Set down the entries below once more, precisely as they stand.

(Beginning of Data for review)

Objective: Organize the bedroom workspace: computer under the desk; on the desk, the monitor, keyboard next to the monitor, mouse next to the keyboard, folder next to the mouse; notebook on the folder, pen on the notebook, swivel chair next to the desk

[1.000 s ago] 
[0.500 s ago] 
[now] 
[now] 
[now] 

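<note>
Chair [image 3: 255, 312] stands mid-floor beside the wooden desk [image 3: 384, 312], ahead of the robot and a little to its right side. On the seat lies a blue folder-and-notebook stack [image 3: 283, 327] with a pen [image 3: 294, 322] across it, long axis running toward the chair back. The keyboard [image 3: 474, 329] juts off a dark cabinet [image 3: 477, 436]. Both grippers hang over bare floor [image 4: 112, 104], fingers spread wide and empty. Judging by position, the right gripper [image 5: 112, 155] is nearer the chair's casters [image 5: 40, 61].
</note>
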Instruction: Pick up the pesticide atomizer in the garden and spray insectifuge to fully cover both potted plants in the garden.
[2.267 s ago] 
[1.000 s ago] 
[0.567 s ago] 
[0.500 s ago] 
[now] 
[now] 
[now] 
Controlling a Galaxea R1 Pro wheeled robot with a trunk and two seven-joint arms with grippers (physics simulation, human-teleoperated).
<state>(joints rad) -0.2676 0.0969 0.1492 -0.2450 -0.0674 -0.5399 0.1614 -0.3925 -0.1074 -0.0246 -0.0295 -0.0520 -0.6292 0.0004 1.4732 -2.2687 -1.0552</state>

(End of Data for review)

**Exercise response**
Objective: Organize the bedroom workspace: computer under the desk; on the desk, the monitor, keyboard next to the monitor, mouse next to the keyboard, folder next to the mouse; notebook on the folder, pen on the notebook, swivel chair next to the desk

[1.000 s ago] 
[0.500 s ago] 
[now] 
[now] 
[now] 

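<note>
Chair [image 3: 255, 312] stands mid-floor beside the wooden desk [image 3: 384, 312], ahead of the robot and a little to its right side. On the seat lies a blue folder-and-notebook stack [image 3: 283, 327] with a pen [image 3: 294, 322] across it, long axis running toward the chair back. The keyboard [image 3: 474, 329] juts off a dark cabinet [image 3: 477, 436]. Both grippers hang over bare floor [image 4: 112, 104], fingers spread wide and empty. Judging by position, the right gripper [image 5: 112, 155] is nearer the chair's casters [image 5: 40, 61].
</note>
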Instruction: Pick up the pesticide atomizer in the garden and spray insectifuge to fully cover both potted plants in the garden.
[2.267 s ago] 
[1.000 s ago] 
[0.567 s ago] 
[0.500 s ago] 
[now] 
[now] 
[now] 
Controlling a Galaxea R1 Pro wheeled robot with a trunk and two seven-joint arms with grippers (physics simulation, human-teleoperated).
<state>(joints rad) -0.2676 0.0969 0.1492 -0.2450 -0.0674 -0.5399 0.1614 -0.3925 -0.1074 -0.0246 -0.0295 -0.0520 -0.6292 0.0004 1.4732 -2.2687 -1.0552</state>

No other output is expected for this exercise.